### WORK INSTRUCTION
Would you please repeat all of the data exactly, omitting the pictures?

Data records
......

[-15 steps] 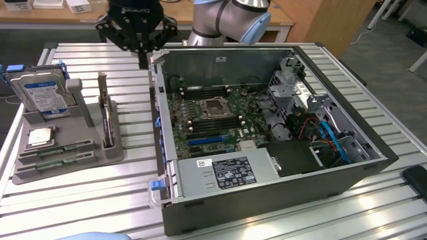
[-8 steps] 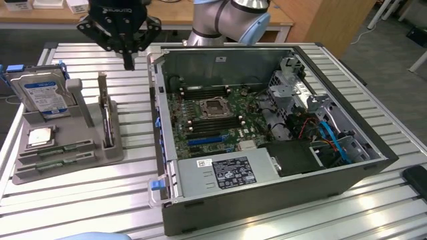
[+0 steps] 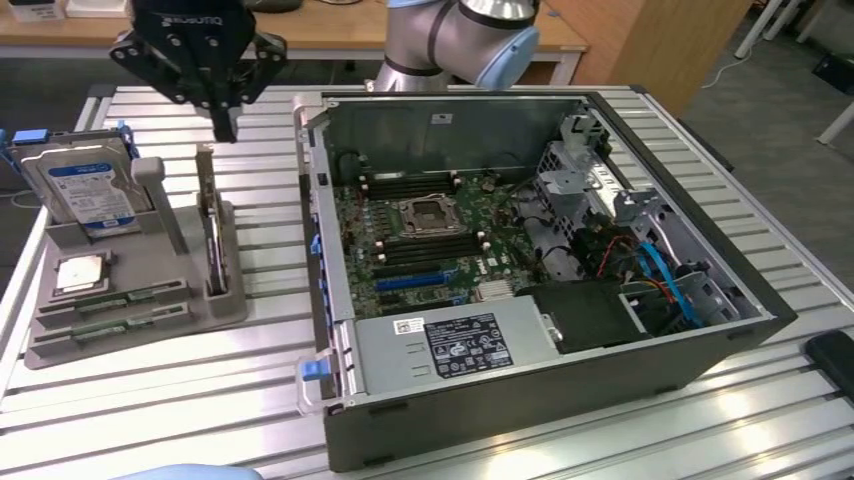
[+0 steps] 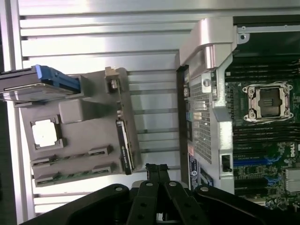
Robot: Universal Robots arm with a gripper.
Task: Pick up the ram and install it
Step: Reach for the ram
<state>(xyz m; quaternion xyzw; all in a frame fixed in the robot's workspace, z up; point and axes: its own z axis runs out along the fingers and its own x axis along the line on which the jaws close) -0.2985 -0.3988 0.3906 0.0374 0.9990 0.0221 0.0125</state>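
Observation:
The ram (image 3: 212,240) stands on its long edge in a slot at the side of a grey holder (image 3: 80,345) on the exterior view's left. In the wrist view the ram (image 4: 125,147) appears as a thin dark strip along the holder's edge. My black gripper (image 3: 224,128) hangs above the far end of the holder, a little above the ram and apart from it. Its fingers (image 4: 153,169) are shut, pressed together with nothing between them. The open computer case (image 3: 747,300) lies to the exterior view's right, with dark memory slots (image 3: 430,246) on both sides of the processor socket (image 3: 427,212).
The holder also carries a silver hard drive (image 3: 87,190) with a blue-white label, a square silver processor chip (image 3: 80,272), and two flat slots with greenish strips (image 3: 114,300). A grey upright post (image 3: 158,195) stands beside the ram. The case wall (image 3: 315,230) rises close to the holder.

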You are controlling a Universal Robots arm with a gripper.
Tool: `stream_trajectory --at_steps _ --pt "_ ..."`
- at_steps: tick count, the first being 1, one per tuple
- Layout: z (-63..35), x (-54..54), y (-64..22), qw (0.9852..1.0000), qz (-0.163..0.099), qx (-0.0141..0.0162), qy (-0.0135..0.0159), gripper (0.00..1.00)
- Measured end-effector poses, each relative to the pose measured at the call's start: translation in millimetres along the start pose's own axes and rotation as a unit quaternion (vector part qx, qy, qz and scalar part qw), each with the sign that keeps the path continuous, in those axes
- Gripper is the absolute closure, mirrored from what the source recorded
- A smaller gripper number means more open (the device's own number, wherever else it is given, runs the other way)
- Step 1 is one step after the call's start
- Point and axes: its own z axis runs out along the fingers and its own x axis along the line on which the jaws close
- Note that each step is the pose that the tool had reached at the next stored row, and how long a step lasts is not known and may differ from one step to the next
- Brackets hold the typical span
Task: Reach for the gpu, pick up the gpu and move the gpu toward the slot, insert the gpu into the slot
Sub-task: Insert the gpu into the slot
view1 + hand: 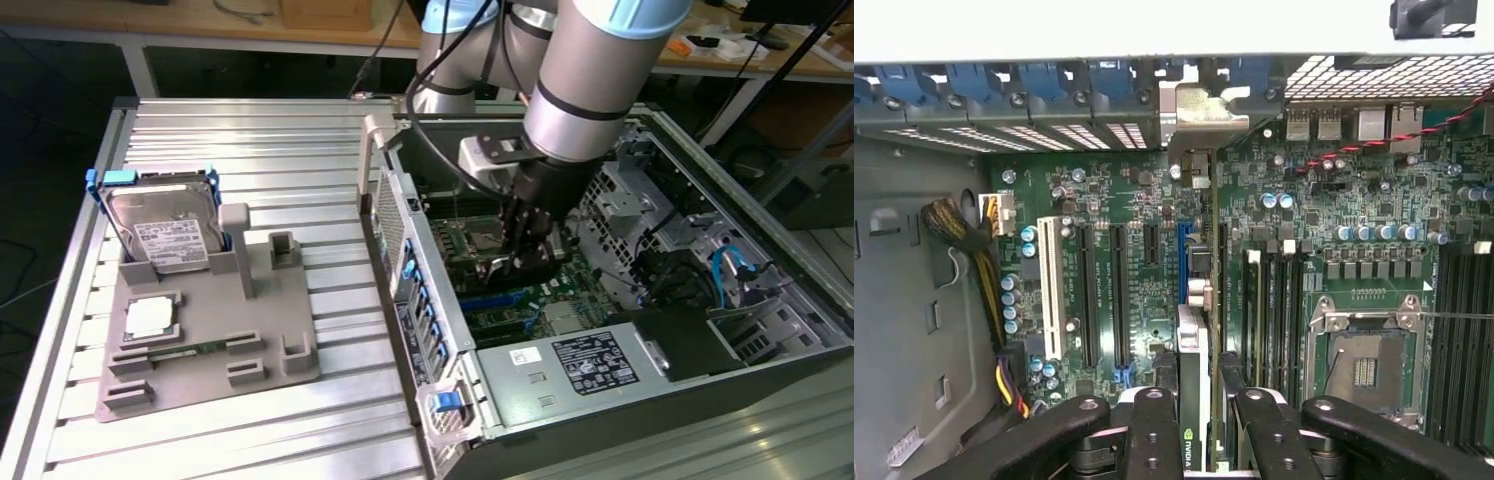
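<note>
Inside the open case [747,330], gripper [1199,420] holds gpu [1194,330] over slot [1182,260]

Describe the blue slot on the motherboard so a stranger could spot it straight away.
Look inside the open grey computer case at the green motherboard. Among its parallel black expansion connectors stands one long narrow blue plastic slot, directly beside the dark card held by the black gripper. It alone is blue.
</note>
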Motion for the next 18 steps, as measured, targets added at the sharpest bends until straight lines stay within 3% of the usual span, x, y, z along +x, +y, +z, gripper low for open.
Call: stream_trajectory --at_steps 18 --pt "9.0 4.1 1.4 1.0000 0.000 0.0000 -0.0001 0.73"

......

### EXERCISE RESPONSE
[-15 steps] 
[-8 steps] 
[+0 steps] 
[+0 steps] 
Robot: Universal Robots arm with a gripper.
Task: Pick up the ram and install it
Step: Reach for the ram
<state>(xyz m; quaternion xyzw; all in a frame fixed in the robot's workspace, z up; point and axes: its own z axis runs out along the fingers and its own x axis along the line on which the jaws close) -0.2985 -0.3988 0.3906 0.0374 0.9990 0.0221 0.0125</state>
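Observation:
The ram (image 3: 212,240) stands on its long edge in a slot at the side of a grey holder (image 3: 80,345) on the exterior view's left. In the wrist view the ram (image 4: 125,147) appears as a thin dark strip along the holder's edge. My black gripper (image 3: 224,128) hangs above the far end of the holder, a little above the ram and apart from it. Its fingers (image 4: 153,169) are shut, pressed together with nothing between them. The open computer case (image 3: 747,300) lies to the exterior view's right, with dark memory slots (image 3: 430,246) on both sides of the processor socket (image 3: 427,212).
The holder also carries a silver hard drive (image 3: 87,190) with a blue-white label, a square silver processor chip (image 3: 80,272), and two flat slots with greenish strips (image 3: 114,300). A grey upright post (image 3: 158,195) stands beside the ram. The case wall (image 3: 315,230) rises close to the holder.
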
You are controlling a Universal Robots arm with a gripper.
Tool: `stream_trajectory --at_steps _ --pt "_ ..."`
- at_steps: tick count, the first being 1, one per tuple
- Layout: z (-63..35), x (-54..54), y (-64..22), qw (0.9852..1.0000), qz (-0.163..0.099), qx (-0.0141..0.0162), qy (-0.0135..0.0159), gripper (0.00..1.00)
- Measured end-effector poses, each relative to the pose measured at the call's start: translation in millimetres along the start pose's own axes and rotation as a unit quaternion (vector part qx, qy, qz and scalar part qw), each with the sign that keeps the path continuous, in those axes
- Gripper is the absolute closure, mirrored from what the source recorded
- A smaller gripper number means more open (the device's own number, wherever else it is given, runs the other way)
- Step 1 is one step after the call's start
- Point and axes: its own z axis runs out along the fingers and its own x axis along the line on which the jaws close
- Note that each step is the pose that the tool had reached at the next stored row, and how long a step lasts is not known and may differ from one step to the next
- Brackets hold the typical span
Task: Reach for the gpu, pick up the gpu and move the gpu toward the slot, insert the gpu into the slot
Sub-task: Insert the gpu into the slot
view1 + hand: 
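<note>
Inside the open case [747,330], gripper [1199,420] holds gpu [1194,330] over slot [1182,260]

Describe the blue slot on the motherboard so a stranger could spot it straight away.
Look inside the open grey computer case at the green motherboard. Among its parallel black expansion connectors stands one long narrow blue plastic slot, directly beside the dark card held by the black gripper. It alone is blue.
</note>
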Motion for the next 18 steps, as measured, targets added at the sharpest bends until straight lines stay within 3% of the usual span, x, y, z along +x, +y, +z, gripper low for open.
Call: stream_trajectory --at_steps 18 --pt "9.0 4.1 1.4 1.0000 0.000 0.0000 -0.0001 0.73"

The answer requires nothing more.